À época, o presidente nacional da OAB, Roberto Busato, já havia criticado as escutas instaladas no veículo de imprensa e afirmado que “a prática espúria do grampo ilegal atinge não apenas os jornalistas, invade também a privacidade dos escritórios de advocacia, violando direitos elementares de cidadania”. O representante do Conselho Federal da OAB no CDDPH é o advogado de Brasília, Percílio de Souza Lima Neto, também membro consultor da Comissão Nacional de Direitos Humanos da OAB.
A comissão do CDDPH designada para apurar o caso do grampo na Rede Gazeta terá mais tempo para concluir as investigações.
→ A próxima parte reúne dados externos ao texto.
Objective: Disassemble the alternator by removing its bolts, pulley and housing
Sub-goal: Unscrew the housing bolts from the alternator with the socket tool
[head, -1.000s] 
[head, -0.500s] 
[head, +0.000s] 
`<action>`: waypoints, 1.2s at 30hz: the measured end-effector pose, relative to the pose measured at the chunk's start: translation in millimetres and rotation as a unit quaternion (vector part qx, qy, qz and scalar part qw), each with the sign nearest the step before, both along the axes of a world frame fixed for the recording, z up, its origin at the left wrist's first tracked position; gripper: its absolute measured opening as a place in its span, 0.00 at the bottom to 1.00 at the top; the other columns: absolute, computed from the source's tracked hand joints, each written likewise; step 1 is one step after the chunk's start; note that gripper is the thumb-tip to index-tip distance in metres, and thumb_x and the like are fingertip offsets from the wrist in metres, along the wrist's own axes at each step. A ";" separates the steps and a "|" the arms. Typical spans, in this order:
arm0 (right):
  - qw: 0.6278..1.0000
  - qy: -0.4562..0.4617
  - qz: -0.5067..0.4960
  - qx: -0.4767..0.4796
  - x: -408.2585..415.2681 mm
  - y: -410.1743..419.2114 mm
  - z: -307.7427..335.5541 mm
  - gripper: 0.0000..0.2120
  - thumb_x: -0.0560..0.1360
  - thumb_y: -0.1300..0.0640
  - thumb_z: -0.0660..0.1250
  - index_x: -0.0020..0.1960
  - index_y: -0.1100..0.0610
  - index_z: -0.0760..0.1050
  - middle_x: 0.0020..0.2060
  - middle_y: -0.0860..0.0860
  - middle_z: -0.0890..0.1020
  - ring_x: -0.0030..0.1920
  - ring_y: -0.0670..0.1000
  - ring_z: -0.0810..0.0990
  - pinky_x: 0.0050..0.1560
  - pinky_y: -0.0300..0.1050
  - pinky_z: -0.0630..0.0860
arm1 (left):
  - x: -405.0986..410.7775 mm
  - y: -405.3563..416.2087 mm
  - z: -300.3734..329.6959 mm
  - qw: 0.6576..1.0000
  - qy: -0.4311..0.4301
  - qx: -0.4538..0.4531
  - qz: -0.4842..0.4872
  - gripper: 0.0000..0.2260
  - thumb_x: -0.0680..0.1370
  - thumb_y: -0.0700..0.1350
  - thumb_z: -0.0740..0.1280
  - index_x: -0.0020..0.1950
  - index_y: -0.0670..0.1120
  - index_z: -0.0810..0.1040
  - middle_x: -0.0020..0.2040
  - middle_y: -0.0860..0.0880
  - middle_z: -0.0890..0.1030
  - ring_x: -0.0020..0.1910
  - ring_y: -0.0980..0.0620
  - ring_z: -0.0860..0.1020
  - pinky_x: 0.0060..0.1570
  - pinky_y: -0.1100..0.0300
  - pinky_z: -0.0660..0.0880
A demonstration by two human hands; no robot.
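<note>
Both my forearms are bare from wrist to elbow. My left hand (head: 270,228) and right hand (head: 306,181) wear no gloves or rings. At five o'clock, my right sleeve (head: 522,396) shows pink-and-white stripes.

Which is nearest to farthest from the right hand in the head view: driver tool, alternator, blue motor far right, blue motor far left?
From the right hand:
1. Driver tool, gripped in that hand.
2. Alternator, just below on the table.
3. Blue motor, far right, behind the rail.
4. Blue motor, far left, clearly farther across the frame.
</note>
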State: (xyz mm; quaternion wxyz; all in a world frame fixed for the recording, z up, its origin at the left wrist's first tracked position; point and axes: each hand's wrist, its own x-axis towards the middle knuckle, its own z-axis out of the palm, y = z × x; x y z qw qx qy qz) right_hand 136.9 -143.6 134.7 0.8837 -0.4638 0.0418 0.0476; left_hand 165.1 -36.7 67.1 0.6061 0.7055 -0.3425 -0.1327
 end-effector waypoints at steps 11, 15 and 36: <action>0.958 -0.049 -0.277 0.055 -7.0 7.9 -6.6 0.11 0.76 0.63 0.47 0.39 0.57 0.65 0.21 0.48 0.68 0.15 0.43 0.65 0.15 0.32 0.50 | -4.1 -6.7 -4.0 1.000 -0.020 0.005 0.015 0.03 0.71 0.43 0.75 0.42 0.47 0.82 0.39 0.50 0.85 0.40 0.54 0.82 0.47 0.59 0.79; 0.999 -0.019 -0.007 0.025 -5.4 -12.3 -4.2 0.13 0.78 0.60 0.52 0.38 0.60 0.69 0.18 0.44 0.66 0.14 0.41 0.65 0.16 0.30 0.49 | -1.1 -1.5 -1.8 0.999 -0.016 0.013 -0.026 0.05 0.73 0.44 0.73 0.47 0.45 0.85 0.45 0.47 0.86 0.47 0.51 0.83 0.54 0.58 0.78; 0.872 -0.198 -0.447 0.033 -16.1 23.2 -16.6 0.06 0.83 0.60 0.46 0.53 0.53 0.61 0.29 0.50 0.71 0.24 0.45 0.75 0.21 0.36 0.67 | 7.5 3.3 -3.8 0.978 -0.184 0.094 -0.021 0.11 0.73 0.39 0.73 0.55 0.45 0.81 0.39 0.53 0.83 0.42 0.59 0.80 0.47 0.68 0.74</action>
A decisão foi tomada pelo próprio Conselho depois que a relatora da comissão, Ivana Farina, apresentou um relatório parcial das conclusões. No diagnóstico, a comissão afirma que não acolhe a tese apresentada pela Polícia Civil, de que o grampo ao telefone da Rede Gazeta teria ocorrido em virtude de uma falha de uma operadora de telefonia celular.
Ainda segundo a OAB-ES, o CDDPH é um órgão colegiado criado pela Lei nº 4.319/64 com representantes de setores representativos e ligados aos direitos humanos – entre eles a OAB -e com importância fundamental na promoção e defesa dos direitos humanos no país.